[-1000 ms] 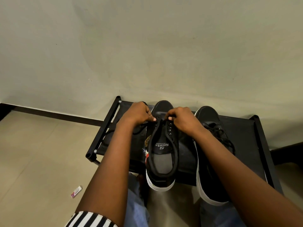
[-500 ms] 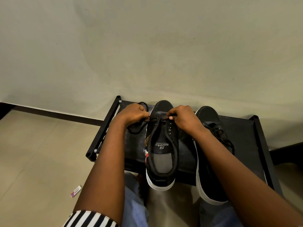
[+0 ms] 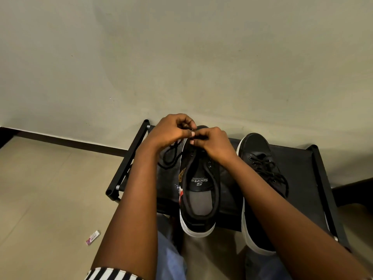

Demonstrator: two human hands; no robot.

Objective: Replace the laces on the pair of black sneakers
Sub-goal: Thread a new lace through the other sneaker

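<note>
Against a plain wall, a black rack (image 3: 298, 168) holds both sneakers. Right sneaker (image 3: 260, 158) looks laced; left sneaker (image 3: 198, 190) has barely begun, left hand (image 3: 168, 131) and right hand (image 3: 215, 145) pinching its black lace (image 3: 171, 156) near the toe eyelets.

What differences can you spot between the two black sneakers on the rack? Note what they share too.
1. The left sneaker shows bare eyelets; the right sneaker is laced.
2. Both hands, the left hand and right hand, work at the left sneaker's toe end; the right sneaker lies untouched.
Shared: black uppers, white soles, toes toward the wall, both on the black rack.
</note>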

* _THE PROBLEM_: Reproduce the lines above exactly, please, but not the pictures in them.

* _SOLUTION TO THE PROBLEM_:
[-1000 ms] 
[-500 ms] 
[+0 ms] 

Demonstrator: two human hands; no robot.

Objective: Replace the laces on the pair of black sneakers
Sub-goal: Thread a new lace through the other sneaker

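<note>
Against a plain wall, a black rack (image 3: 298, 168) holds both sneakers. Right sneaker (image 3: 260, 158) looks laced; left sneaker (image 3: 198, 190) has barely begun, left hand (image 3: 168, 131) and right hand (image 3: 215, 145) pinching its black lace (image 3: 171, 156) near the toe eyelets.

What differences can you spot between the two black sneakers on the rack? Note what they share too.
1. The left sneaker shows bare eyelets; the right sneaker is laced.
2. Both hands, the left hand and right hand, work at the left sneaker's toe end; the right sneaker lies untouched.
Shared: black uppers, white soles, toes toward the wall, both on the black rack.
</note>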

No more work is required for the exercise.